The prototype Viewliner cars were assembled at Amtrak's Beech Grove Shops in Beech Grove, Indiana, in 1987-1988 from Budd components. Two sleeping cars (2300 and 2301) were built, as was one dining car (8400). These cars were tested on the Capitol Limited beginning in 1988. They were also tested on other trains, such as the Night Owl and the Auto Train. The prototypes were in regular service until 2002.

The prototype Viewliner dining car, car number 8400, was rebuilt with stimulus funding and restored to revenue service in October 2011 and given the name Indianapolis. Originally a prototype dining car with experimental trucks built during the Viewliner design phase in the late 1980s, the car was completely rebuilt at Amtrak's Beech Grove Shops and currently serves on Eastern long distance trains. Information learned from building and using this car was applied to the dining cars included in the new order of Viewliner II cars.

In March 2014, prototype sleeper 2301 (which had been renumbered to 62091) was converted into an inspection car named "American View" and given the number 10004. This inspection car has rear-facing seats and a large glass window at the end that allows passengers to observe the tracks. "American View" is used by maintenance crews to visually inspect the tracks for defects and by the Amtrak president and other executives for official purposes.

Production

Viewliner I
The first production Viewliners were built in 19951996 by Amerail (now Alstom)/Morrison-Knudsen.
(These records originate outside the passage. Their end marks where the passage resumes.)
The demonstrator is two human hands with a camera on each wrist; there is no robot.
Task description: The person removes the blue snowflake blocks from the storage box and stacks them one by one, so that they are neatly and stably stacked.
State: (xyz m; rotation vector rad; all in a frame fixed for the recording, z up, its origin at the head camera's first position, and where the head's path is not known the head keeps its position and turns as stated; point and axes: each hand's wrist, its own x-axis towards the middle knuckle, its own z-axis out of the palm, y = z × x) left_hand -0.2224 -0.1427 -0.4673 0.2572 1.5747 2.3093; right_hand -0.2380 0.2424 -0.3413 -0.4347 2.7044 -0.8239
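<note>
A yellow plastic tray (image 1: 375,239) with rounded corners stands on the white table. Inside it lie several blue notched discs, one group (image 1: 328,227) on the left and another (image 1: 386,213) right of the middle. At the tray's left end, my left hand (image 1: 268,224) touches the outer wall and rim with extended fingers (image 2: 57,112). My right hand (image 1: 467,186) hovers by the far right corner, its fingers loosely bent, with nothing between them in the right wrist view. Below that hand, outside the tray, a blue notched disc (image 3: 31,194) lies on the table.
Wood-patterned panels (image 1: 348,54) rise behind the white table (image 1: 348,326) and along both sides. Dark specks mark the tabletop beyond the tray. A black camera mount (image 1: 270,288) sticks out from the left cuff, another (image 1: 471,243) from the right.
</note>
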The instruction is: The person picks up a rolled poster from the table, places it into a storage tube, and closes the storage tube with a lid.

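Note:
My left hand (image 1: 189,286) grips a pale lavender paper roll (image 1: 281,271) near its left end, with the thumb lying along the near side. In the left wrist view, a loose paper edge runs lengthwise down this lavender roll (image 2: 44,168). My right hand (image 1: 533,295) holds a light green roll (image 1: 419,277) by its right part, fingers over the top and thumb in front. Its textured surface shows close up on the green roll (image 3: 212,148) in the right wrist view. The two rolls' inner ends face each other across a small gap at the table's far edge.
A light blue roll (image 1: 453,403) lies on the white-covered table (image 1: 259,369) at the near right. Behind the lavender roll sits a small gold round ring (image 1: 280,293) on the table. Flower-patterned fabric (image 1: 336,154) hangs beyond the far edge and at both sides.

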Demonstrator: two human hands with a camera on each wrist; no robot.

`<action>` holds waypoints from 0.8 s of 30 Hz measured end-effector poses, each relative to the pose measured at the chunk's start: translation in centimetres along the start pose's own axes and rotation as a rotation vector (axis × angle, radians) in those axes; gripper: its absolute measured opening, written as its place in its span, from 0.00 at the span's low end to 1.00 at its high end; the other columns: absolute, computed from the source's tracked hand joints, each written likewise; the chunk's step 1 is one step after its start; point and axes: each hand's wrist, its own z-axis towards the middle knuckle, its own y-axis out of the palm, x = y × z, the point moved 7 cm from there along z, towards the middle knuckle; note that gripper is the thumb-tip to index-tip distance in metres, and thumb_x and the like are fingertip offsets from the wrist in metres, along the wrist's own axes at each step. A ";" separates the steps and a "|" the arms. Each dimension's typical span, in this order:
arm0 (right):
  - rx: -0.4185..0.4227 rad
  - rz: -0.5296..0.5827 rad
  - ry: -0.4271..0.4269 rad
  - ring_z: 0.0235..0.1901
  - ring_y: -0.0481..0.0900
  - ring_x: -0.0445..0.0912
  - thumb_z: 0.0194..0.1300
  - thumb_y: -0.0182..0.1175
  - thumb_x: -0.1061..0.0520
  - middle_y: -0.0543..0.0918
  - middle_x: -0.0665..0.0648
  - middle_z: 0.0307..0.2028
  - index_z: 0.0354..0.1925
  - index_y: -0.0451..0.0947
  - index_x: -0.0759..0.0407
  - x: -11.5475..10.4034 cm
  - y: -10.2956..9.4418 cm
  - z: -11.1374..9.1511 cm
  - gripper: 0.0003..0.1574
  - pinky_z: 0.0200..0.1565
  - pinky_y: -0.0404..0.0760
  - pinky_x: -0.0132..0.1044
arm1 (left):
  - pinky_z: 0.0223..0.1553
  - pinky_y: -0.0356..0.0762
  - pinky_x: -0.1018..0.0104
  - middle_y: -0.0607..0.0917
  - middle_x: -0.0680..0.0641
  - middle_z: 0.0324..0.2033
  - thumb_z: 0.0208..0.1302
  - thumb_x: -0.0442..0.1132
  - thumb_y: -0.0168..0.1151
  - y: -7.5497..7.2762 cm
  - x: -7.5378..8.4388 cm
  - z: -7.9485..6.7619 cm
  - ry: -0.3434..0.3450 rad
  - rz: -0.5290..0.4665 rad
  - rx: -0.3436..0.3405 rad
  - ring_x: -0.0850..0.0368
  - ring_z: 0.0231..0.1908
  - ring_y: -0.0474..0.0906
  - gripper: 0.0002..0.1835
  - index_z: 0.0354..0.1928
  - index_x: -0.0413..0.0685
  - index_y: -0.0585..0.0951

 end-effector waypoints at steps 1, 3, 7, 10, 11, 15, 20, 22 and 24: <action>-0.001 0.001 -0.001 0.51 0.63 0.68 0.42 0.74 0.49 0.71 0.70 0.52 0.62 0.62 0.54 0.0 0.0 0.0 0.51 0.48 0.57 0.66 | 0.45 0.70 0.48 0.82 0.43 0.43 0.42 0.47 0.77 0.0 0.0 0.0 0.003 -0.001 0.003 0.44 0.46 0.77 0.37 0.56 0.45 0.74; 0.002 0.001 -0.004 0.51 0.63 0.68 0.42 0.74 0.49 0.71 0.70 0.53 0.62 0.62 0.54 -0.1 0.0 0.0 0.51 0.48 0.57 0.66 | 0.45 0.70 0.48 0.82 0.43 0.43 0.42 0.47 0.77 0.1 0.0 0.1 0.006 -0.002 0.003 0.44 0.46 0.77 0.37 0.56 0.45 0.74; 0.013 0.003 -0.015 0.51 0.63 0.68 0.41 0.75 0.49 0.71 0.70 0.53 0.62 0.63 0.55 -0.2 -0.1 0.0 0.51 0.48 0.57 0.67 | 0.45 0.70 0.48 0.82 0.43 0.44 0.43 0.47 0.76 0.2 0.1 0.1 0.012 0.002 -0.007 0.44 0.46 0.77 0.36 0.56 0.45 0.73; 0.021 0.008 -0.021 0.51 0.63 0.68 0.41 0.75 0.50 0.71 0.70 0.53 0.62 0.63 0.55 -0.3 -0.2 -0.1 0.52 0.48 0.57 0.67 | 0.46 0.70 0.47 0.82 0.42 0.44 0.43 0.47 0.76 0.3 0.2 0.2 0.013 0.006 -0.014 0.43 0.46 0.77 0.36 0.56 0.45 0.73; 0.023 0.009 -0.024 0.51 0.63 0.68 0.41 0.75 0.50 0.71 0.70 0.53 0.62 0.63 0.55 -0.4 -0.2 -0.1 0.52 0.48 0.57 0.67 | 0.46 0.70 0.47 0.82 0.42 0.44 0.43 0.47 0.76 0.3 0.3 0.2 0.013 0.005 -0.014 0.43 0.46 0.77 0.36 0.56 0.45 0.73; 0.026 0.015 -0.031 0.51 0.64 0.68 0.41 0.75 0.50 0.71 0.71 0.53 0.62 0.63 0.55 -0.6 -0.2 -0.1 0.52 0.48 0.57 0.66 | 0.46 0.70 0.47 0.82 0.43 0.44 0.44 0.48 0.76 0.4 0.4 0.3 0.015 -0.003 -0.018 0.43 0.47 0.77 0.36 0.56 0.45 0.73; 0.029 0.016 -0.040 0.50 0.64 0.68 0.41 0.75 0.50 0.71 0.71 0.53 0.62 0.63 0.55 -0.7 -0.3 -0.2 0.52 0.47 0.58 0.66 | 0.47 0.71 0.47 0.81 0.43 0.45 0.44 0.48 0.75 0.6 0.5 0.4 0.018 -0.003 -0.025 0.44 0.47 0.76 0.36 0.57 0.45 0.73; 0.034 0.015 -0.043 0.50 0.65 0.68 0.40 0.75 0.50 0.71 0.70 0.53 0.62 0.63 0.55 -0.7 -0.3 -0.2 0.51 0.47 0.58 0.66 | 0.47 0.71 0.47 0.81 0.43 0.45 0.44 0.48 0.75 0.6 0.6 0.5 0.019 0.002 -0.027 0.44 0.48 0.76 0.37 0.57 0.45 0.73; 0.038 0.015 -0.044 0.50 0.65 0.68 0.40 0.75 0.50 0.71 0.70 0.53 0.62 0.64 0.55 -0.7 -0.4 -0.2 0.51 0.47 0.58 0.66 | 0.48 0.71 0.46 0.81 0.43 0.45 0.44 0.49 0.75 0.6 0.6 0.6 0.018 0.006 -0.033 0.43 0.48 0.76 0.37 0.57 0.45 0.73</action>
Amtrak's original intention in the 1980s was to order 500600 new cars, of which 100 would be sleepers and the rest coaches, diners, and lounges. This would have enabled Amtrak to replace its remaining Heritage Fleet equipment and run trains with solid Viewliner consists. Ultimately, Amtrak awarded a contract for 50 sleeping cars with an option for 227 cars of various types to Morrison-Knudsen, who were also building the new California Cars based on the Superliner design. Morrison-Knudsen unveiled the first Viewliner shell at its Chicago plant on October 26, 1994. The first entered service on the Lake Shore Limited in November 1995.

After Morrison-Knudsen was placed in bankruptcy, the outstanding orders were completed by Amerail with final delivery in 1996 alongside the California Car fleet. After the first 50 cars were delivered, none of the remaining 177 options were exercised. The 50 Viewliners arrived just in time to retire most of Amtrak's remaining Heritage sleeping cars, which were coming under increasing environmental pressure due to their use of non-retention toilets. Since the 1990s, Viewliner sleepers have operated on East Coast single-level trains in concert with Amfleet coaches and Heritage diners (and eventually Viewliner diners).

When Amtrak decided on the names for the new Viewliner II sleeping cars, they also announced new names for the Viewliner I sleepers. Instead of names ending in "View," e.g. American View; Mountain View, they were given names to match the incoming cars: alphabetically after major rivers east of the Mississippi.

Viewliner II

On July 23, 2010, Amtrak ordered 130 Viewliner II cars55 baggage cars, 25 dining cars, 25 sleepers, and 25 baggage-dormswith an option for up to 70 additional cars. The five-year order, worth $298.1 million, was placed with CAF USA in Elmira, New York, a fully owned subsidiary of Construcciones y Auxiliar de Ferrocarriles. According to former Amtrak president Joseph Boardman, CAF was selected over Alstom, the only other bidder, due to CAF's lower bid and it being able to construct the entire car at its factory, rather than relying on subcontractors. In August 2014, the order was modified by swapping 15 baggage-dorms for 15 baggage cars, changing their totals to 10 and 70, respectively.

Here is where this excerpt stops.